### EXERCISE GOAL
Restate the listing that follows word for word, without its pictures.

─── PROVIDED MATERIAL ───

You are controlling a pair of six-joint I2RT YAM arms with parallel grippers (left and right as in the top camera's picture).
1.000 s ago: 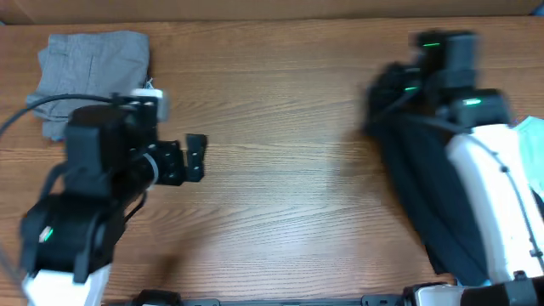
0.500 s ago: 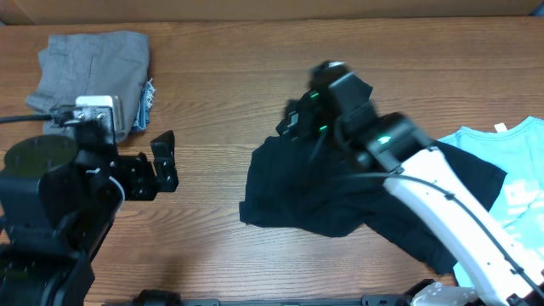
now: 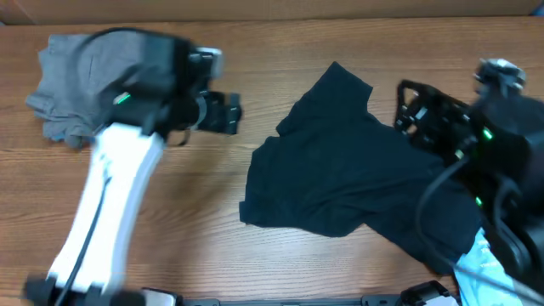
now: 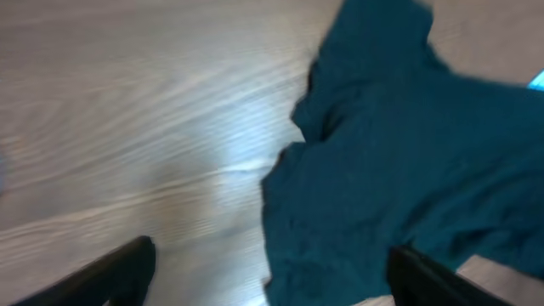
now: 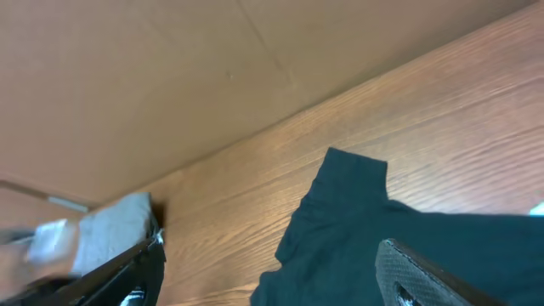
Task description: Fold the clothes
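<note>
A black T-shirt [image 3: 357, 174] lies crumpled and unfolded on the wooden table, right of the middle. It also shows in the left wrist view as the dark shirt [image 4: 408, 170] and in the right wrist view [image 5: 382, 238]. My left gripper [image 3: 234, 113] hovers open just left of the shirt, nothing between its fingers [image 4: 119, 274]. My right gripper [image 3: 406, 106] stands open over the shirt's right side, holding nothing; one textured pad [image 5: 425, 272] shows low in its own view.
Grey folded garments [image 3: 72, 81] sit at the back left corner, partly under my left arm, and show again in the right wrist view [image 5: 106, 229]. A light blue T-shirt [image 3: 480, 263] peeks out at the front right. A cardboard wall [image 5: 170, 68] borders the table's back.
The right gripper has let go of the black T-shirt and drawn back to the right. The shirt now lies mid-table. My left arm has swung towards the back and right, nearer the shirt.
</note>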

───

### COMPLETED TASK
You are controlling a pair of six-joint I2RT YAM arms with parallel grippers (left and right as in the top camera's picture).
1.000 s ago: 
0.500 s ago: 
now: 
now: 
now: 
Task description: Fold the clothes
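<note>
A black T-shirt [image 3: 357, 174] lies crumpled and unfolded on the wooden table, right of the middle. It also shows in the left wrist view as the dark shirt [image 4: 408, 170] and in the right wrist view [image 5: 382, 238]. My left gripper [image 3: 234, 113] hovers open just left of the shirt, nothing between its fingers [image 4: 119, 274]. My right gripper [image 3: 406, 106] stands open over the shirt's right side, holding nothing; one textured pad [image 5: 425, 272] shows low in its own view.
Grey folded garments [image 3: 72, 81] sit at the back left corner, partly under my left arm, and show again in the right wrist view [image 5: 106, 229]. A light blue T-shirt [image 3: 480, 263] peeks out at the front right. A cardboard wall [image 5: 170, 68] borders the table's back.
The right gripper has let go of the black T-shirt and drawn back to the right. The shirt now lies mid-table. My left arm has swung towards the back and right, nearer the shirt.
</note>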

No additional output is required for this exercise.